**HOW TO COMPLETE THIS TASK**
From the line below that contains "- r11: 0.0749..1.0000" to the line that contains "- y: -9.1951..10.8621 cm", repeat every line exactly, both ends included, and nothing else.

(Beginning of DATA EXTRACTS)

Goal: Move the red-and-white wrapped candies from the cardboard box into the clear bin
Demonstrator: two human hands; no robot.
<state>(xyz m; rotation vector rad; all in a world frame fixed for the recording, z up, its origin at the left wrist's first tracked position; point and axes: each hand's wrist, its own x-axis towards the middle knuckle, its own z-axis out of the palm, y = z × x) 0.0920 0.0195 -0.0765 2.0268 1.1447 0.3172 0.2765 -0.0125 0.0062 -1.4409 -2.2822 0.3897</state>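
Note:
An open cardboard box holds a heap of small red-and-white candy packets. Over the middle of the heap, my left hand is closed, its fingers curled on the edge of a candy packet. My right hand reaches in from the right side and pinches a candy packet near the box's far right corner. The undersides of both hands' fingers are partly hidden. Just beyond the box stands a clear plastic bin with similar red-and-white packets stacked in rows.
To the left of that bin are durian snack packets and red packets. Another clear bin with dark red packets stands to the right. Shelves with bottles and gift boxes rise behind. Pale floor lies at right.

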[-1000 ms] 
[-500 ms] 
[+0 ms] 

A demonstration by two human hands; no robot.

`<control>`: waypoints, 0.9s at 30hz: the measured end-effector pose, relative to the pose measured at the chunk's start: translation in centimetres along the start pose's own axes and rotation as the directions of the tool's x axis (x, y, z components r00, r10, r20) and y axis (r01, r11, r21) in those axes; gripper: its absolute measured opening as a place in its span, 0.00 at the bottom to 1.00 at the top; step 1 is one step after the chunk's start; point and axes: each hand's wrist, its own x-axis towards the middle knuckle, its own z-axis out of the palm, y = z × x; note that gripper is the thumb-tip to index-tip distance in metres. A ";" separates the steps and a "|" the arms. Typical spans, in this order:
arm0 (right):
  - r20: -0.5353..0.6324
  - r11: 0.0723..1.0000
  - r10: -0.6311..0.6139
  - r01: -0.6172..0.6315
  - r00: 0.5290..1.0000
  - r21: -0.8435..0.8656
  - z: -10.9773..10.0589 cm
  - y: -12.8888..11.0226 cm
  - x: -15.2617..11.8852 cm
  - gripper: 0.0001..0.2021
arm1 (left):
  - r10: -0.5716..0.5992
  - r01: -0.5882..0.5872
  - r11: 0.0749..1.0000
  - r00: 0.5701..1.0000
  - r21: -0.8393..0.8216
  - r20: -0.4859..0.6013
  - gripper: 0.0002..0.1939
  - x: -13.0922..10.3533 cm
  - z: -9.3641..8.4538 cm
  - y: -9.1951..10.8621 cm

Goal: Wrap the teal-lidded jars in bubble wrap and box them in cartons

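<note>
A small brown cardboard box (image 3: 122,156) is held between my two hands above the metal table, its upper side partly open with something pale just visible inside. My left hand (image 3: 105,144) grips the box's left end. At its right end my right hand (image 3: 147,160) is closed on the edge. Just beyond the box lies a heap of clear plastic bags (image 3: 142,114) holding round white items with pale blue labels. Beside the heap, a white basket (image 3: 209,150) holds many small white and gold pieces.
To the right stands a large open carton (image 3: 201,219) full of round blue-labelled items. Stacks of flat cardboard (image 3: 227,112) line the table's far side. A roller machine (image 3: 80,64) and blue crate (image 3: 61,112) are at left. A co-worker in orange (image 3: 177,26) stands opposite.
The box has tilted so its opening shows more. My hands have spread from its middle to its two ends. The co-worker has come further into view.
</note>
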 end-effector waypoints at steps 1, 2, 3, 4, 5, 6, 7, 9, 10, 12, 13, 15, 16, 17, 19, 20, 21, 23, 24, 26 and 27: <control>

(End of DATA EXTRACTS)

**REPLY**
  - r11: 0.0749..1.0000
  - r00: 0.5701..1.0000
  - r21: -0.8393..0.8216
  - r20: -0.4859..0.6013
  - gripper: 0.0002..0.1939
  - x: -13.0922..10.3533 cm
  - z: -9.3641..8.4538 cm
  - y: -9.1951..10.8621 cm

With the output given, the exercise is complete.